Dancing with my heart, my words, my song, and my love, before my God…


But let all who take refuge in you be glad; let them ever sing for joy. Spread your protection over them, that those who
LOVE YOUR NAME may rejoice in you. Psalms 5:11

Thursday, August 3, 2017

A Little Of God

Shaking, trembling, stumbling with the high of what is before me. The greatest of all, Lord and King over the earth. Oh my soul is divided in two.  On earth but wanting the very roar of Heaven come. 

What season is this? What is the rights of this day? How can my eyes hear and see what is about me, all about me? To receive the wonders of something so unobtainable except by coming before the essence of unknown. 

Call me as I arrive to place my heart as the offering. What do I have to lose? I have only to gain when I take on Your flood. The scare is only because I have not surrendered my own self made life preserving way. 

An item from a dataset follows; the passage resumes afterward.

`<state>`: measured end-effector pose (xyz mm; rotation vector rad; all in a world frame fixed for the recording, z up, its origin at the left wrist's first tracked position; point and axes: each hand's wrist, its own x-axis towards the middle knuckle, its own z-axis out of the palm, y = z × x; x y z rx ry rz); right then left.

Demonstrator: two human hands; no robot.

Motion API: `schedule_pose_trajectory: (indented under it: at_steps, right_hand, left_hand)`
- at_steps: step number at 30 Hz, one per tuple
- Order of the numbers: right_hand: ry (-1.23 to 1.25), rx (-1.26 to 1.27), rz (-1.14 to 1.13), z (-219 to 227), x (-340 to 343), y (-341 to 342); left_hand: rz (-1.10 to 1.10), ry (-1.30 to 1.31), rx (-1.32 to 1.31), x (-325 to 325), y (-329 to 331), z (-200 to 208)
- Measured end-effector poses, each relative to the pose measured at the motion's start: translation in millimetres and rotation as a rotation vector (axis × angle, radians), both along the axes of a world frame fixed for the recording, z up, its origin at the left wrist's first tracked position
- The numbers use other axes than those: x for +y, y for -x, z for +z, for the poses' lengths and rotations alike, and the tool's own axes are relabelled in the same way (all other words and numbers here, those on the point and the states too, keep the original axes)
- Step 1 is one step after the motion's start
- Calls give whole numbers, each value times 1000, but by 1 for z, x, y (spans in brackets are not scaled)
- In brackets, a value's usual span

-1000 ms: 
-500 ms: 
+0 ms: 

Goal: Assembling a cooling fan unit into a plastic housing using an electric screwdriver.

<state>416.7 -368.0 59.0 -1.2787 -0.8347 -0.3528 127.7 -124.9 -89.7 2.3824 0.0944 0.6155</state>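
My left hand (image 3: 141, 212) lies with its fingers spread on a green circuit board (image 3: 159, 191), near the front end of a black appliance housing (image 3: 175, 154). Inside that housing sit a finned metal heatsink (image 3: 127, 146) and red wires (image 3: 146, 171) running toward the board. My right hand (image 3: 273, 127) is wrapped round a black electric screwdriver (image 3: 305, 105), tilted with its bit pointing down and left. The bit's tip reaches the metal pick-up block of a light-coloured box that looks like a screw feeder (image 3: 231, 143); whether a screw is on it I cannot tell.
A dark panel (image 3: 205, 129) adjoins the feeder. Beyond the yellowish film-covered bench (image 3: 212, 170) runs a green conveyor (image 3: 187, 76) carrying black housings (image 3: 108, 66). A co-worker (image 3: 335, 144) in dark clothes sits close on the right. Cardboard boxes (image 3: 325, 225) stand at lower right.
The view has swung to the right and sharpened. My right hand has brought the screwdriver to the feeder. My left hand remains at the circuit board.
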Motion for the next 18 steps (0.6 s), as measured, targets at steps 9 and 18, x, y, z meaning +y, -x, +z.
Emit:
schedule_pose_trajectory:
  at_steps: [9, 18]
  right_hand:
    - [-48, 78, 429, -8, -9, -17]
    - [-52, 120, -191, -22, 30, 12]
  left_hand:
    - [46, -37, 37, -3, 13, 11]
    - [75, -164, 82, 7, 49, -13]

But can I live without a heart? No, and I want it to be totally surrendered to the work of Spirit's bringing back to life. It's lonely with the life sustaining gadgets about me. I've pipes in my mouth, tubes in my veins and I cannot call out or even signal anyone to remove all these life lines man made. 

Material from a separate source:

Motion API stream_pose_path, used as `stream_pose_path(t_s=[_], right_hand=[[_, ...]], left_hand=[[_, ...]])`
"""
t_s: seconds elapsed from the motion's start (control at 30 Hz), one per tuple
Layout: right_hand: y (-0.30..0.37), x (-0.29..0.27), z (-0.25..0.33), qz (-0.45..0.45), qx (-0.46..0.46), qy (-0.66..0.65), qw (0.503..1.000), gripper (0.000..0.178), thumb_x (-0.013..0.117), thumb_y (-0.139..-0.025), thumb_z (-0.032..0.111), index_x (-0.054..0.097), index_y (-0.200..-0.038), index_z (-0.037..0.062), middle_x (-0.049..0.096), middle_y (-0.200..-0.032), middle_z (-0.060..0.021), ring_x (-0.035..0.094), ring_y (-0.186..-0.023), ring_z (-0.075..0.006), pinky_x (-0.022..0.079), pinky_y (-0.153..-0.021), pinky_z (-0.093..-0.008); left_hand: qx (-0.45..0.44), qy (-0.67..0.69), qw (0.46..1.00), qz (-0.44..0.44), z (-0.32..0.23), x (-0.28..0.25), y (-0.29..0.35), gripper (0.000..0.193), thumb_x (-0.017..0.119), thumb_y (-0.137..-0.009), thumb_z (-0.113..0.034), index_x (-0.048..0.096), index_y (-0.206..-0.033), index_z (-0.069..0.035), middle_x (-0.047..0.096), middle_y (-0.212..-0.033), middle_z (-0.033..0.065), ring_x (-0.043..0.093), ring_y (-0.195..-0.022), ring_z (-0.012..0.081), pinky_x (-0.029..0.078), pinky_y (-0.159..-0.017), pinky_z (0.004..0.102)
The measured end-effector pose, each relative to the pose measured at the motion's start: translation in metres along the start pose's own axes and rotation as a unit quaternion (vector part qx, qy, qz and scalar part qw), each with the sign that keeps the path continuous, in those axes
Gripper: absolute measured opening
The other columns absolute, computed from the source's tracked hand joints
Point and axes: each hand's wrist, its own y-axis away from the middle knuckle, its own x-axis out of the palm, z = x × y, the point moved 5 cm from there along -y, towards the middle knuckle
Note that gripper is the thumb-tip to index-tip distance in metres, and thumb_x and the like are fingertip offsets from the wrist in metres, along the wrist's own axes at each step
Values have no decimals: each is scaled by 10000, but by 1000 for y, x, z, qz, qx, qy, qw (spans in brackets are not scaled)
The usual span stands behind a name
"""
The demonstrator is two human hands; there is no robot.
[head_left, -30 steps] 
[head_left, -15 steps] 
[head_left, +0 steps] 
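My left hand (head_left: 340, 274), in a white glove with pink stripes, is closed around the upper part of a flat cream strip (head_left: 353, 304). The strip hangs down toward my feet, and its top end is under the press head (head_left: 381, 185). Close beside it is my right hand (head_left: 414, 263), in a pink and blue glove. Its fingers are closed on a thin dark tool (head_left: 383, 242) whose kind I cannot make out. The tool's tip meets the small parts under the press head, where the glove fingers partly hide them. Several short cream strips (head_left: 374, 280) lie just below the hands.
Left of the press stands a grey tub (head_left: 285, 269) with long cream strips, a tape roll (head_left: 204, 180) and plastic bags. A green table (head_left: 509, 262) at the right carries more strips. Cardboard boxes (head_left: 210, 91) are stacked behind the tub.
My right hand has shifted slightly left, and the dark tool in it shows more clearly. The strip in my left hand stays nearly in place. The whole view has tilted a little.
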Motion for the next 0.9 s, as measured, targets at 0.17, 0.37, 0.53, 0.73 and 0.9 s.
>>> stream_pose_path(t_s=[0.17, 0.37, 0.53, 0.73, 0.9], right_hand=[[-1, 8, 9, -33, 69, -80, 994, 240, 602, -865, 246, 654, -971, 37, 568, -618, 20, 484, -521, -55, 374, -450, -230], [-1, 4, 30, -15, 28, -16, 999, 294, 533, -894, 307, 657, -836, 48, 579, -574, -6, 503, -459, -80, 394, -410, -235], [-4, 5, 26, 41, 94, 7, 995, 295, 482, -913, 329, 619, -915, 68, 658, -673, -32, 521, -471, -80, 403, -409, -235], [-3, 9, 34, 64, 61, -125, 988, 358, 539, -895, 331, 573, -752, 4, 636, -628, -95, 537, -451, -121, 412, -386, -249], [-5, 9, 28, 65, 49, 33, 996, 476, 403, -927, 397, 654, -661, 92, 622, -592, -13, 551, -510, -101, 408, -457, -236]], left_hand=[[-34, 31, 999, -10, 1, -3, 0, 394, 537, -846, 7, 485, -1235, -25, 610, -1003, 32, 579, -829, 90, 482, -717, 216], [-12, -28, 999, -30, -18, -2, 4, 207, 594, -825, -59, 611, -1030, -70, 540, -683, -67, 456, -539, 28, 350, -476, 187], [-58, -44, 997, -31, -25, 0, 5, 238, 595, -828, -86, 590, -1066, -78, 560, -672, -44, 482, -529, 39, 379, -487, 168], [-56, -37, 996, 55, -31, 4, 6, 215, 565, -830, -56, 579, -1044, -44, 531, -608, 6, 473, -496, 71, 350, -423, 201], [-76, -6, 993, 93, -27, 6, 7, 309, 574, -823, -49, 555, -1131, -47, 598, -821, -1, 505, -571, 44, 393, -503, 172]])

I must have the drip from God's IV and not man's. The night is soon to come and I want to be ready. Only Your light has the path. 

Taking Your blessings, I soak in quiet peace. I'm stretching from an awakening and fresh breath brings back oxygen of beautiful energy from Heaven's reign. A little is beyond minds comprehension. Like looking at the earth as it is and then thinking of its size among the galaxy, the Touch of a little from You is incomprehensible. 

So I float in this 'little' touch and weep for how significant it is for my future. I laugh because I was so unaware of what little is to the mind of man. To my mind that thought it was so smart until this little touch changes the wind, the angels assignments, the whisper of my praise kept the rocks from crying out. 

The little has the strength to bury years of depression because an evening touch was given to me to experience. Sickness of heart turned to overcome as a little touch made life different forever more.